Nel
suo diario scopro che anche le Brigate Rosse hanno fatto delle
indagini sull’omicidio Calabresi e sulla morte di Pinelli. Cosa che
ignoravo completamente.
Il
15 ottobre è stato scoperto un covo delle Brigate Rosse a Robbiano
di Mediglia. L’appartamento era disabitato, ma i carabinieri attesero che
rincasassero i brigatisti. Ne hanno presi due, il terzo è stato
ferito nel corso di un conflitto a fuoco. Un maresciallo è morto.
Pare che in questo covo siano stati scoperti importanti documenti,
tra cui l’analisi di vari atti di terrorismo di altre
organizzazioni, e alcune contro-inchieste delle BR su azioni di altri
gruppi, riguardanti la strage di piazza Fontana, la morte di Giuseppe
Pinelli, e quella dell’editore Giangiacomo Feltrinelli e l’omicidio
Calabresi.
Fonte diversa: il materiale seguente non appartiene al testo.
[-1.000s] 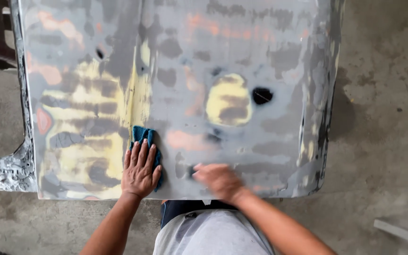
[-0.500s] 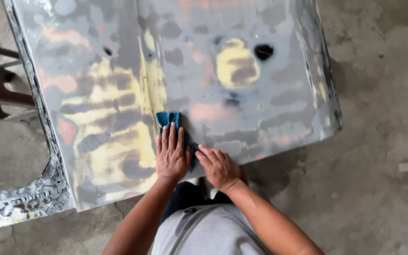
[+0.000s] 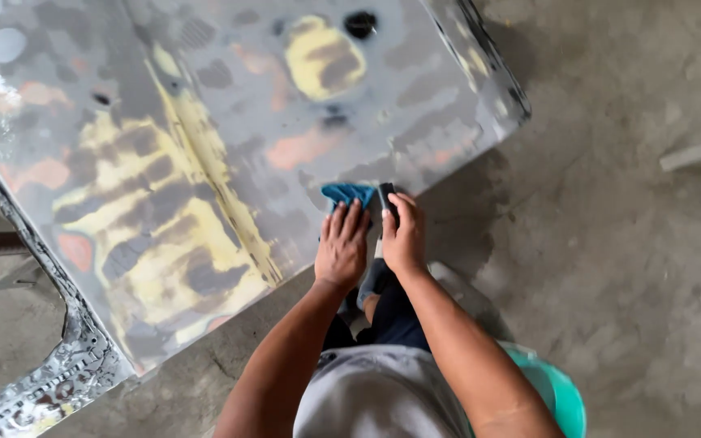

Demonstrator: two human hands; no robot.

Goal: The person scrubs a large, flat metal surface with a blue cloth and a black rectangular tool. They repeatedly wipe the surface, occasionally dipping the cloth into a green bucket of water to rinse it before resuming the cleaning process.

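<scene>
One large car body panel (image 3: 229, 154) fills most of the view, its sanded grey surface patched with yellow filler, orange primer and a dark round hole near its far edge. It stands over a bare concrete floor (image 3: 626, 243), and a crumpled metal rim runs along its left edge. The person stands at the panel's near edge, close to its right corner. The left hand (image 3: 342, 246) lies flat, fingers spread, pressing a blue cloth (image 3: 347, 193) onto the panel. Just beside it, the right hand (image 3: 403, 235) has its grip curled around a small dark block (image 3: 386, 197), which touches the panel beside the cloth. A turquoise tub (image 3: 557, 389) sits on the floor behind the person.
</scene>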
Dobbiamo trovare questa roba. Novembre 1974
Mi
sono messa a cercare su internet qualcosa di queste inchieste. C’è
poco o nulla. Parte del materiale sequestrato, inizialmente
depositato presso il Nucleo Speciale Antiterrorismo dei Carabinieri
di Torino, andò smarrito dopo vari passaggi. In parte forse fu
distrutto nel 1992, dopo essere stato ritenuto di nessuna utilità.
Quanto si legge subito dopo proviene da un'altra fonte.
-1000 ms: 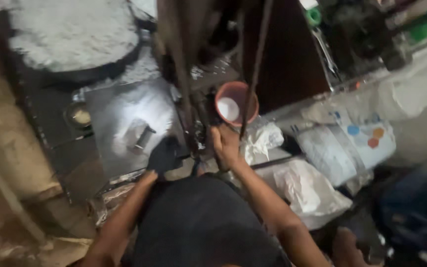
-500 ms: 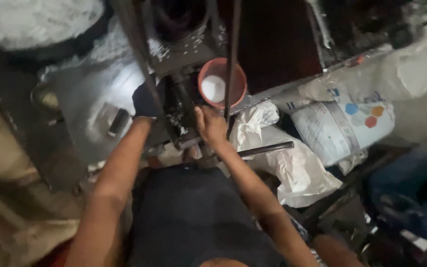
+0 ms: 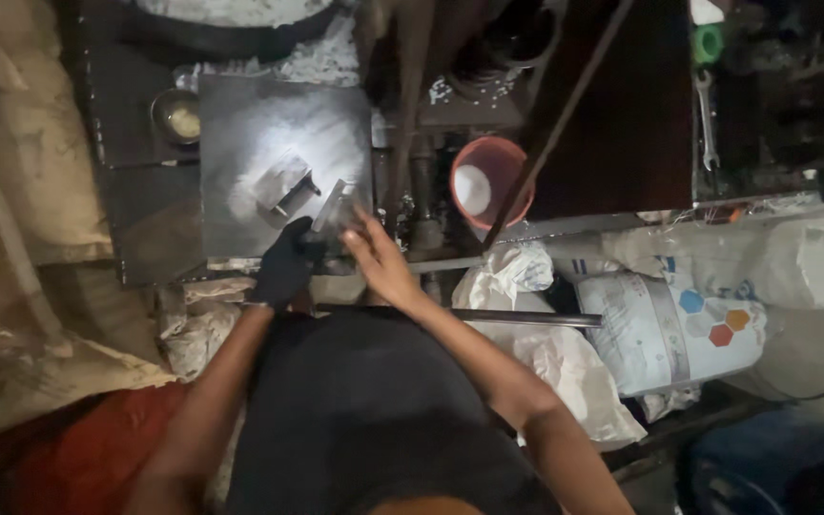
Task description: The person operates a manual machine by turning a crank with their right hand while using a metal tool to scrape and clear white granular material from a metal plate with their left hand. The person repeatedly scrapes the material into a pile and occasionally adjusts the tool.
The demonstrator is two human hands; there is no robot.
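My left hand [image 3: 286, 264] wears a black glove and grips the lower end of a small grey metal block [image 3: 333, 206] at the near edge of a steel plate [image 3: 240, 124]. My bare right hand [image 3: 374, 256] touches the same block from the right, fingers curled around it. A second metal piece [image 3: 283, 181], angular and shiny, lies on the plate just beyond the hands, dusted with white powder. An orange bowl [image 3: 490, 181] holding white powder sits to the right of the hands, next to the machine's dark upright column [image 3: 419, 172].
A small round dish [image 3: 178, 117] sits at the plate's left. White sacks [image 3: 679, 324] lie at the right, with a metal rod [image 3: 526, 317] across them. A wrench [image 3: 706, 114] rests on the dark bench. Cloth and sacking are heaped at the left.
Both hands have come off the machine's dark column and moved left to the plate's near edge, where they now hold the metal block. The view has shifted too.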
Altri documenti sequestrati vennero tuttavia trascritti e riassunti
dagli agenti che si erano occupati dell’indagine. Sembra che i
documenti e le trascrizioni, per motivi misteriosi, non siano mai
pervenuti o forse solo parzialmente al Tribunale di Milano. L’oblio
fu rotto dalle indagini della Commissione Stragi, che si fece
consegnare il materiale superstite. Dalla relazione della
Commissione stragi (seduta 8 giugno 2000) si leggono alcuni titoli
dei documenti trovati. Un’intervista-interrogatorio su
audiocassetta, cui da militanti o fiancheggiatori delle Brigate rosse
fu sottoposto il professor Liliano Paolucci, cioè la persona che
subito dopo la strage, in modo del tutto casuale, aveva raccolto le
confidenze di Cornelio Rolandi, il principale teste a carico di
Pietro Valpreda; interrogatori-interviste di alcuni dirigenti del
circolo anarchico Ponte della Ghisolfa di Milano, al quale
apparteneva Giuseppe Pinelli e dal quale era stato espulso Pietro
Valpreda; una relazione dalla quale risultava che Pinelli in realtà
si era suicidato perché era rimasto involontariamente coinvolto nel
traffico di esplosivo poi utilizzato per la strage.
Secondo
Wikipedia la Commissione Stragi accertò che le contro-inchieste
brigatiste avevano raggiunto talvolta risultati difformi dalla
opinione comune. Sulle contro-inchieste vi fu una lunga deposizione
alla Commissione Stragi dell’ex-capo storico delle Br, Alberto
Franceschini. Disse che sulla strage di Piazza Fontana la
contro-inchiesta delle BR arrivò alla conclusione che la strage fu
opera di una collaborazione tra anarchici, fascisti e servizi
segreti.
Un
pentito delle BR, Michele Galati, raccontò che la contro-inchiesta
era arrivata alla conclusione che materialmente l’ordigno era stato
posto nella banca dagli anarchici, che pensavano di attuare un
attentato dimostrativo; timer ed esplosivo erano stati messi a
disposizione da una cellula nera. I risultati della contro-inchiesta
su piazza Fontana furono tenuti riservati, secondo Galati, perché
concludeva che l’anarchico che aveva collocato la bomba era morto
suicida perché sconvolto. L’inchiesta delle Br, secondo il
racconto di Galati, concluse che la strage avvenne per un errore
nella valutazione dell’orario di chiusura della banca. Nel
settembre 1992, anche l’allora segretario del PSI, Bettino Craxi
fece affermazioni analoghe.
La
Commissione Stragi accertò inoltre che la contro-inchiesta ebbe come
elemento centrale l’interrogatorio di uno degli accompagnatori di
Feltrinelli nell’attentato al traliccio di Segrate.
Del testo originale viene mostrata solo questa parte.